I am learning about Electron Capture.

$$p+e\to n+\nu_e$$

My question is whether the $W^+$ boson or the $W^-$ boson is involved in this transfer. I can consider this two ways:

1) Since the electron is losing a negative charge in this situation, this would indicate that this should be mediated by the $W^-$ boson.

2) Since inside the proton (uud), there is a change from an up quark $\left(+\frac{2}{3}\right)$ to a down quark $\left(-\frac{1}{3}\right)$ in the neutron (udd), we are losing a positive charge of $+1$, suggesting that this reaction should be mediated by the $W^+$ boson to 'carry' this charge away.

My question is which boson is the correct boson that is involved in this transfer?
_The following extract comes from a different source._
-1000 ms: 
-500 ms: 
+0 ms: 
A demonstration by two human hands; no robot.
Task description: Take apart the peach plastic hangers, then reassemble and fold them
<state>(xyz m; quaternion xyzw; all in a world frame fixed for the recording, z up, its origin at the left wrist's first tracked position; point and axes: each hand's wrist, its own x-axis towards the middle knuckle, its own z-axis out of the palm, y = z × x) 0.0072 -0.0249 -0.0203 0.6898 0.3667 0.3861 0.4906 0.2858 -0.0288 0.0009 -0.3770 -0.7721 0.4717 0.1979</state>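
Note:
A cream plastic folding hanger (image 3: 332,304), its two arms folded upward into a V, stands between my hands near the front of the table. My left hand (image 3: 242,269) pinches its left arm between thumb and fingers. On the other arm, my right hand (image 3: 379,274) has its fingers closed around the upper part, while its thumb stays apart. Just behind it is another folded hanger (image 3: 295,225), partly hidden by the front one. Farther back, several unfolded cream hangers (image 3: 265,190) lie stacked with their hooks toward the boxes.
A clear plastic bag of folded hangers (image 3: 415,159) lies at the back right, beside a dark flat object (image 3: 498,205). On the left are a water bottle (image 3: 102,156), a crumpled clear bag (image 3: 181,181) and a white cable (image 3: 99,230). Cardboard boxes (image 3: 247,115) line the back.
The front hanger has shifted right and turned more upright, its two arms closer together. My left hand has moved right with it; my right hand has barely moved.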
In time-ordered diagrams, you would have to deal with both:

1) $e^- \rightarrow \nu_e+W^-$ followed by $W^- + u \rightarrow d$

2) $u \rightarrow d + W^+$ followed by $W^+ + e^-\rightarrow \nu_e$

but those aren't covariant. In the modern language of Feynman diagrams as $W$ boson is exchanged. There is no time ordering to the vertices (Feynman diagrams are manifestly covariant). Four momentum is conserved at all vertices, so if you look at scattering processes, the square for momentum of the exchanged boson (called $Q^2$) is less than zero: it is space-like.

In electron capture, ignoring the quark level,this is the diagram:

Conservation of charge needs a positron, which means the intermediate virtual boson exchanged going from left to right has to carry a + charge. Usually one plots the arrow from left to right. BUT the Feynman diagram rules can read it as W- from right to left.

We are in the quantum mechanical regime,for a proton to turn into a neutron a quark interaction has to happen, again from conservation of charge .

Looking at the quark content , proton uud and neutron udd, an up quark (charge +2/3) has to turn into a down quark (charge -1/3) , which happens with the an up -> d +W*+, the star because the W is in a virtual state, off mass shell. When one writes the quark diagrams for electron capture, the reverse can also happen , within the Uncertainty principle of quantum mechanics, depending on the time evolution, there are two diagrams:

Both of these reactions occur superposed. The uncertainty principle means that you don't know exactly when the particles react. The existence of one diagram implies the other. This is why some books show W+ going one way and others show a W- going the other.

So the answer is , both of these diagrams have to be included in calculating the crossection, so sometimes it is a W- one way and/or a W+ the other, due to the uncertainty principle in time ordering.